● **PROBLEM**
Go through the entries one line at a time, and gather every line that has the word "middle".

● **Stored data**
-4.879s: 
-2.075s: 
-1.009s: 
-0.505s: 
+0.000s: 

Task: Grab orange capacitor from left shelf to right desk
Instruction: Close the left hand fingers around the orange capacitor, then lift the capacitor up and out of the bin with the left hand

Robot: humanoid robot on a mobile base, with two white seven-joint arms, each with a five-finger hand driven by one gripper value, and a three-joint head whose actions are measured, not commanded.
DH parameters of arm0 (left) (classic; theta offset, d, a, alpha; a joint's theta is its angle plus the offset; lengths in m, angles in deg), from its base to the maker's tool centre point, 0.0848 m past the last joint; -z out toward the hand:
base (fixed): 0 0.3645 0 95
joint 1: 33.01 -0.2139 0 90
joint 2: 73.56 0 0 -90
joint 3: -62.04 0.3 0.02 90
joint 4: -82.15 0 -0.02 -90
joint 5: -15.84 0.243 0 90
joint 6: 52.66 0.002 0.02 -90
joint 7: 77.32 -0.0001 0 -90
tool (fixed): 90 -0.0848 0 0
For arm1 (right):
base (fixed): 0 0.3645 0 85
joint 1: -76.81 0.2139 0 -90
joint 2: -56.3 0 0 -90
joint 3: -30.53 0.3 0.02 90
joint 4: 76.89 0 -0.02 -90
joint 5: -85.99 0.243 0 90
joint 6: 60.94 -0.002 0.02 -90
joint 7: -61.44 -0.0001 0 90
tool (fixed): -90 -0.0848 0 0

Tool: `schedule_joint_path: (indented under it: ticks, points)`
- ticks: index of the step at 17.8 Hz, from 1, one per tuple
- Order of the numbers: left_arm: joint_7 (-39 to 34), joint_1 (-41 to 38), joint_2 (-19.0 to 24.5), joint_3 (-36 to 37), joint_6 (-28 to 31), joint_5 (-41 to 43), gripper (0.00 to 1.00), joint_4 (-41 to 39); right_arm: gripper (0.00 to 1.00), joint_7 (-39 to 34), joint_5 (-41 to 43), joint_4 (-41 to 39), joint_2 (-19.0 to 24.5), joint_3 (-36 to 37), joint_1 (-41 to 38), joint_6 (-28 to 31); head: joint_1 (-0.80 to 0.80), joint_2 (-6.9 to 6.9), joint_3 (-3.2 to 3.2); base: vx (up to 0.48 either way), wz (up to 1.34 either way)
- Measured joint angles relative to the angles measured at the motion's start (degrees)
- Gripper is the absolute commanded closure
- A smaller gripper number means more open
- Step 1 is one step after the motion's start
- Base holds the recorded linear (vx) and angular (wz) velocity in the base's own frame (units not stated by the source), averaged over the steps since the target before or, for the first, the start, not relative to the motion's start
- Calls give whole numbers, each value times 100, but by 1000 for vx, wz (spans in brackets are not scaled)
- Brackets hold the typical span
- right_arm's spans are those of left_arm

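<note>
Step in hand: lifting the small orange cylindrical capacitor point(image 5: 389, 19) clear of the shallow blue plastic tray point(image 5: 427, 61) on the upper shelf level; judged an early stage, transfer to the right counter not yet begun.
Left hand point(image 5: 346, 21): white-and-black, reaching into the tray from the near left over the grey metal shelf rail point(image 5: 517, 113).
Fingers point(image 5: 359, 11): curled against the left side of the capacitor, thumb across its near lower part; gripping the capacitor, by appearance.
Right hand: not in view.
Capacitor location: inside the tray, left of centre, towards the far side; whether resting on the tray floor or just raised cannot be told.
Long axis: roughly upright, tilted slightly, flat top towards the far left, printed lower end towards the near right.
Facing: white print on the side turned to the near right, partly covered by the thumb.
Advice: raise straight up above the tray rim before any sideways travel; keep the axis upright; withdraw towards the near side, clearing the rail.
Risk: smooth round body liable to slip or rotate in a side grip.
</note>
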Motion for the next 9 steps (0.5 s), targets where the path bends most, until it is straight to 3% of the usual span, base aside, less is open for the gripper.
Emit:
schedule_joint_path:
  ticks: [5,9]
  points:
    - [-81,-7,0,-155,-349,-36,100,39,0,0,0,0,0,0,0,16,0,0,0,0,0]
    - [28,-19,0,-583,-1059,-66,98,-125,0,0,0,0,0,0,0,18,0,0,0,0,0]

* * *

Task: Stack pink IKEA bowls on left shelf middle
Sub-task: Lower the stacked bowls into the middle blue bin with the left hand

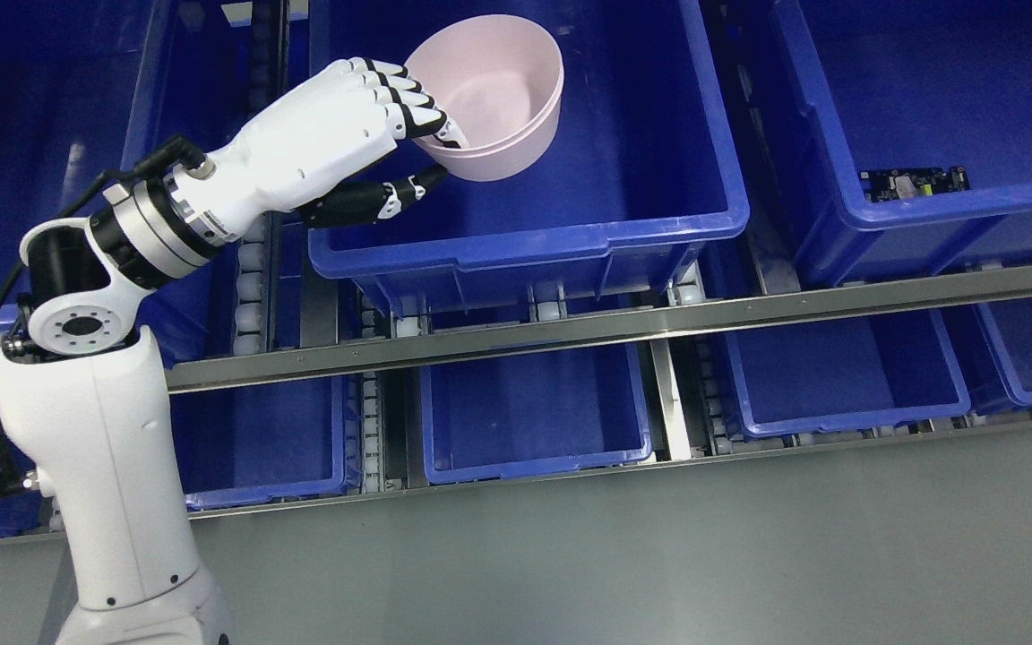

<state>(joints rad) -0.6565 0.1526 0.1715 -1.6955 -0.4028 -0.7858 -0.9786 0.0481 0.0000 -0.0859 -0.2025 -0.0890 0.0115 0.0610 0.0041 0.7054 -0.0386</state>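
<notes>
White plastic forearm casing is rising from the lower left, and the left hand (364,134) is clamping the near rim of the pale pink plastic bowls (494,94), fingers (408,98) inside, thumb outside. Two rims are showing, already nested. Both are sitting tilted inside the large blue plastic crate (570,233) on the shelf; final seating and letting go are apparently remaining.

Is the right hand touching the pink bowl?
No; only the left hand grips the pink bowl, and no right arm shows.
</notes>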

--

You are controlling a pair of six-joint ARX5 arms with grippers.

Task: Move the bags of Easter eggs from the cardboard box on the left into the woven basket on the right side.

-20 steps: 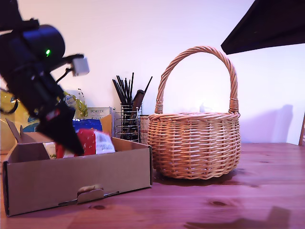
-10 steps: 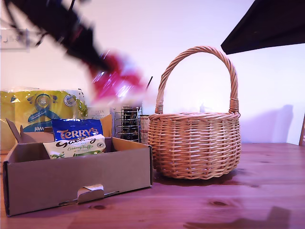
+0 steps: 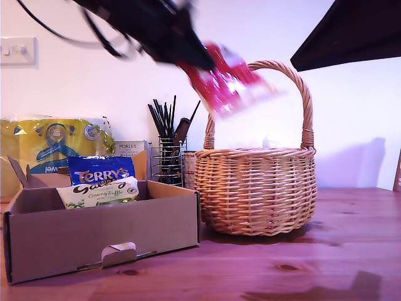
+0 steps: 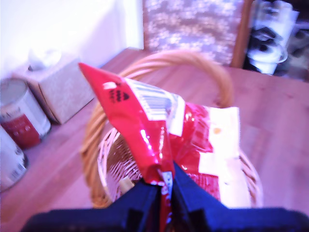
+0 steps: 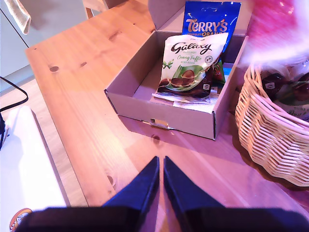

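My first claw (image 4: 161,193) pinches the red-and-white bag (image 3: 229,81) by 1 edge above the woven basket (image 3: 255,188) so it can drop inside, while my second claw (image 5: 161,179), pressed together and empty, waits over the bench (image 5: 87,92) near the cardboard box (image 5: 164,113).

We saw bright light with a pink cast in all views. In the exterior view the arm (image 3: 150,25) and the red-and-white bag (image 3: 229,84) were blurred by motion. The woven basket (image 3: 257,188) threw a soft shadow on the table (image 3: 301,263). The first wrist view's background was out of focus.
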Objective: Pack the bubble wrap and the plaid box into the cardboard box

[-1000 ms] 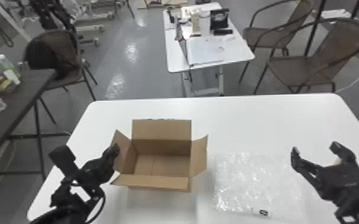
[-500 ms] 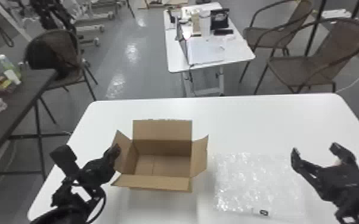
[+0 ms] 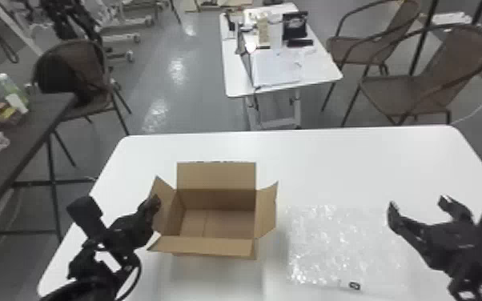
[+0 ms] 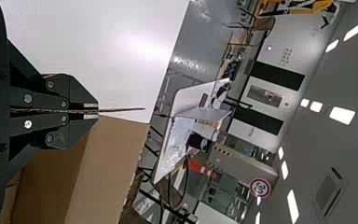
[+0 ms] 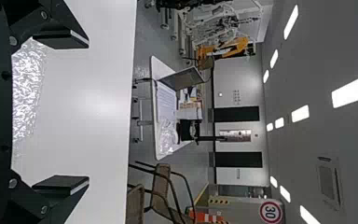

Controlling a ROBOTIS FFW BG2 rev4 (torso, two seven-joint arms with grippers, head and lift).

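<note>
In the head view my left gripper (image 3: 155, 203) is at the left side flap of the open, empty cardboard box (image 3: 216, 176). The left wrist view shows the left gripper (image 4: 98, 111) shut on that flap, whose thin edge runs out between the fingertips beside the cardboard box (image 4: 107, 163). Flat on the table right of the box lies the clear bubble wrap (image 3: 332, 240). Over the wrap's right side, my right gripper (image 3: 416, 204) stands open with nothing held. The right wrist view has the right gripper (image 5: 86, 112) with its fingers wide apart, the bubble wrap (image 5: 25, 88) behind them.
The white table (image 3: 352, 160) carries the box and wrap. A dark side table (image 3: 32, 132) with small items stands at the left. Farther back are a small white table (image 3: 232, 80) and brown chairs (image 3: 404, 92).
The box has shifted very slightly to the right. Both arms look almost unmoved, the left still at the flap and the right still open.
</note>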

● **TASK OUTPUT**
Task: Stack pink IKEA bowls on left shelf middle
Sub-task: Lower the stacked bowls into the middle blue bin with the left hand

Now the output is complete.